Problem to work on –
Take the records below from their first line to the line with "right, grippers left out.", and restate those lines word for word.

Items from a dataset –

****

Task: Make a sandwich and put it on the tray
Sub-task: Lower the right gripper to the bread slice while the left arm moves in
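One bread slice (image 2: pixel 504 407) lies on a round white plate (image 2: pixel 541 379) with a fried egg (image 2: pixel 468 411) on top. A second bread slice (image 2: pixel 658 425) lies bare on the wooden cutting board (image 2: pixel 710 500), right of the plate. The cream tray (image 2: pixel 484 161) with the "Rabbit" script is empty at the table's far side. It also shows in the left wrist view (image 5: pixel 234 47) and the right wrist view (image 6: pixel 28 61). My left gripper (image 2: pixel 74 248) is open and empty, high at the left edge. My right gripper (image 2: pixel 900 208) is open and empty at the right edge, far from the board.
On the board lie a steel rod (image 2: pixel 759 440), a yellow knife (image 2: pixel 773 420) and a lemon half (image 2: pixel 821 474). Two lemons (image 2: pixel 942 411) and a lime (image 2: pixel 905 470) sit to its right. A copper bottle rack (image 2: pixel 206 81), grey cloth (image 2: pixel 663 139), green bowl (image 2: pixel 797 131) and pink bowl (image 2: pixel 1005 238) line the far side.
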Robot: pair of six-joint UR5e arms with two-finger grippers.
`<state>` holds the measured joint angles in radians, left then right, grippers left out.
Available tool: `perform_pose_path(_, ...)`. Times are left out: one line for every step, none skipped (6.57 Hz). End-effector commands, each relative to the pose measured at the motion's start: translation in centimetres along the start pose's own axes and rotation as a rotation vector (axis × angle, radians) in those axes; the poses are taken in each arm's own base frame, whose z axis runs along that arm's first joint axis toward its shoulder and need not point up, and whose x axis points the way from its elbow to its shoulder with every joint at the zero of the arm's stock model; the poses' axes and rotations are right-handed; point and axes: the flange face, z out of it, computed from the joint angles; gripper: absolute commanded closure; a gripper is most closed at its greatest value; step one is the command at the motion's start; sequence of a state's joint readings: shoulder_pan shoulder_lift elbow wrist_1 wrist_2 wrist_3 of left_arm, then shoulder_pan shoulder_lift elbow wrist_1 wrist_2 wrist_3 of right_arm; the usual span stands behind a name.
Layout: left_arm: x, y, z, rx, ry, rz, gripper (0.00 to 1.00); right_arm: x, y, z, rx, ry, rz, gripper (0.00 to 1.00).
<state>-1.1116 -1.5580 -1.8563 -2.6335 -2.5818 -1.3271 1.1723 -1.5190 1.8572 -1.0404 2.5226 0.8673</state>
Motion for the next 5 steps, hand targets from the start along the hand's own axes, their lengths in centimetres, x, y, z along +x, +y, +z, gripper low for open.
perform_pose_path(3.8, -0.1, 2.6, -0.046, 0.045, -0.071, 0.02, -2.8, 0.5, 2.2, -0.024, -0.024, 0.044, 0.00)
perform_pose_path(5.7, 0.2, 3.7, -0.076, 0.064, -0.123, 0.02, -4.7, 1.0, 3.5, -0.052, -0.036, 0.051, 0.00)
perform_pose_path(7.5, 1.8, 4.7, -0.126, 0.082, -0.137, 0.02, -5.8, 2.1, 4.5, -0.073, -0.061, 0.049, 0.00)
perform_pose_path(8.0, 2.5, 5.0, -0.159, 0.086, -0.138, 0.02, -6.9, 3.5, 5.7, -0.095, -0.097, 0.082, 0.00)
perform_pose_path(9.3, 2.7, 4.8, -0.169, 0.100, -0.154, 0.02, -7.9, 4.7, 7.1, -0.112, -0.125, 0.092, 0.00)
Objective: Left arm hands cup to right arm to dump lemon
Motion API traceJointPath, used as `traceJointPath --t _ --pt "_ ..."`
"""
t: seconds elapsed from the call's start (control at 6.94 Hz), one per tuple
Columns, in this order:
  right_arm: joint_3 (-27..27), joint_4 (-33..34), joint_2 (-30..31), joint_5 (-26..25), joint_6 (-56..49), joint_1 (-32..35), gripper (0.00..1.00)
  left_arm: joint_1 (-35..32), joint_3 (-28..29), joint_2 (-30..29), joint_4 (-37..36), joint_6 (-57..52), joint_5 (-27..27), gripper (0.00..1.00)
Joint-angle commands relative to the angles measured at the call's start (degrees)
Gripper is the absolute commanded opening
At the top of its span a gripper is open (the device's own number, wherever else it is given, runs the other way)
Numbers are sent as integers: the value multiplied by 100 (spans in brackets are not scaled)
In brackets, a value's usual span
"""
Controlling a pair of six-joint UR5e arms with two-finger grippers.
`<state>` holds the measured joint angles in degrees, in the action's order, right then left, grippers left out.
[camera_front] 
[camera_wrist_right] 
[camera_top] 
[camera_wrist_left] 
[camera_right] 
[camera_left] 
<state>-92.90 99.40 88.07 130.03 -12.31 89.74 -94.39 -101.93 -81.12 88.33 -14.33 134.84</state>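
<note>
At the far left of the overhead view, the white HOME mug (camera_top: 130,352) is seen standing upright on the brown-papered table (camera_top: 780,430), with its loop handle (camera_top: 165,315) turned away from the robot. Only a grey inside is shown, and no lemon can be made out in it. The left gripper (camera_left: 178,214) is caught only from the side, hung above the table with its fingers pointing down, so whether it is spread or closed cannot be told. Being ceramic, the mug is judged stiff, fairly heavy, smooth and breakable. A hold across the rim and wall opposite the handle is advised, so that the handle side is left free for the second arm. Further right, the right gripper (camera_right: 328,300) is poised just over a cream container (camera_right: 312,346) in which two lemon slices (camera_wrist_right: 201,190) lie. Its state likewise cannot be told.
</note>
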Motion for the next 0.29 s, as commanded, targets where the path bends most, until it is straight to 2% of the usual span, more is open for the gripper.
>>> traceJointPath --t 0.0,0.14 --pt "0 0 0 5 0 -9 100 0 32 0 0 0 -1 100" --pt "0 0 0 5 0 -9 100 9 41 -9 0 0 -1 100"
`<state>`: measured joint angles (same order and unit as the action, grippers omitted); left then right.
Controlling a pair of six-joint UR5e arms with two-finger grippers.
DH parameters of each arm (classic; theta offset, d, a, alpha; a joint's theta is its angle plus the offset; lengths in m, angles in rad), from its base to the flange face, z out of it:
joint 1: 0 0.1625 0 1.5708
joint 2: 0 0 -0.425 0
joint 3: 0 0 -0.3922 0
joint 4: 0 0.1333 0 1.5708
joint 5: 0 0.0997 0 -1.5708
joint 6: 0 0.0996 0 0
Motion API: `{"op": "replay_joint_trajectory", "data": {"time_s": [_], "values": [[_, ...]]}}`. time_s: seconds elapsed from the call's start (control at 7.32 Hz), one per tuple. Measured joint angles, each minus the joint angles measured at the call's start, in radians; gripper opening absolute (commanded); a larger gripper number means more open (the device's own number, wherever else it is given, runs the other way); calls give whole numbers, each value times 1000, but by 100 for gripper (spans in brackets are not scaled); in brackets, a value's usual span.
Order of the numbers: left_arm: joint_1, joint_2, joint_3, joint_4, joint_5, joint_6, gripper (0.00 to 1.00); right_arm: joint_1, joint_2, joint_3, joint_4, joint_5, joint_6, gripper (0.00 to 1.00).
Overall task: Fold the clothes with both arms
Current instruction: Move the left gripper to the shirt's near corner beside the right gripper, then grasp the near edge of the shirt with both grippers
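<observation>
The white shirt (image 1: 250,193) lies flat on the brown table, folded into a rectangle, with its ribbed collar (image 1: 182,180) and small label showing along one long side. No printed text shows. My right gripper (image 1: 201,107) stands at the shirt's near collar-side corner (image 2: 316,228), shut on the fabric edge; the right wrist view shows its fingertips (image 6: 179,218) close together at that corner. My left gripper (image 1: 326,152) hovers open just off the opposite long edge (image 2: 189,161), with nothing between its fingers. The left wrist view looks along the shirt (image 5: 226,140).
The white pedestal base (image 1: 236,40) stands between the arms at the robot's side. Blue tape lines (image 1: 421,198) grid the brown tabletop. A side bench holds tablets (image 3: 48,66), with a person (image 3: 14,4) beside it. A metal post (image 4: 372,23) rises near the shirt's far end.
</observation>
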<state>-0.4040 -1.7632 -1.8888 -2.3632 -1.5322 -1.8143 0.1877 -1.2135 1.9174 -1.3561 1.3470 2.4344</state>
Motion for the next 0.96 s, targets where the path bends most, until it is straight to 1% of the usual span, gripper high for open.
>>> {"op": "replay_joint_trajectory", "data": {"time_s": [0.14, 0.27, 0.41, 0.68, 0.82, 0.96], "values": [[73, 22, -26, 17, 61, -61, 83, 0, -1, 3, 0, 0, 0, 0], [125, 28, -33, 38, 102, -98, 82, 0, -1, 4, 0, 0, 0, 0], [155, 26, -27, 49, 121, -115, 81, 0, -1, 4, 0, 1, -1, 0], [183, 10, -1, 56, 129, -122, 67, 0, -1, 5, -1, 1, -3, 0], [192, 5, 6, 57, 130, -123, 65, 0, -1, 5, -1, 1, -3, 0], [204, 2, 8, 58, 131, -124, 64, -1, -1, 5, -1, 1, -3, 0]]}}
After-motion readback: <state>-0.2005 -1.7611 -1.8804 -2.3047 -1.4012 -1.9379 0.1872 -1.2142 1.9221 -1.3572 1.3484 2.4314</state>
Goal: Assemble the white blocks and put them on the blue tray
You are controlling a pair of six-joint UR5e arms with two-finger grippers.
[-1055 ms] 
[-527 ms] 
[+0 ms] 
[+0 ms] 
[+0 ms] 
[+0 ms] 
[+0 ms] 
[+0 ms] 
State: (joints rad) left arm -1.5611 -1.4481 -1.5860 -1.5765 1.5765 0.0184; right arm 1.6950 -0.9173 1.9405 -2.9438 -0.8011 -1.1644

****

Result for this exercise –
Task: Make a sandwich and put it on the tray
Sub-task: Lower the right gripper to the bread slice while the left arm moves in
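One bread slice (image 2: pixel 504 407) lies on a round white plate (image 2: pixel 541 379) with a fried egg (image 2: pixel 468 411) on top. A second bread slice (image 2: pixel 658 425) lies bare on the wooden cutting board (image 2: pixel 710 500), right of the plate. The cream tray (image 2: pixel 484 161) with the "Rabbit" script is empty at the table's far side. It also shows in the left wrist view (image 5: pixel 234 47) and the right wrist view (image 6: pixel 28 61). My left gripper (image 2: pixel 74 248) is open and empty, high at the left edge. My right gripper (image 2: pixel 900 208) is open and empty at the right edge, far from the board.
On the board lie a steel rod (image 2: pixel 759 440), a yellow knife (image 2: pixel 773 420) and a lemon half (image 2: pixel 821 474). Two lemons (image 2: pixel 942 411) and a lime (image 2: pixel 905 470) sit to its right. A copper bottle rack (image 2: pixel 206 81), grey cloth (image 2: pixel 663 139), green bowl (image 2: pixel 797 131) and pink bowl (image 2: pixel 1005 238) line the far side.
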Robot: pair of six-joint UR5e arms with two-finger grippers.
`<state>` holds the measured joint angles in radians, left then right, grippers left out.

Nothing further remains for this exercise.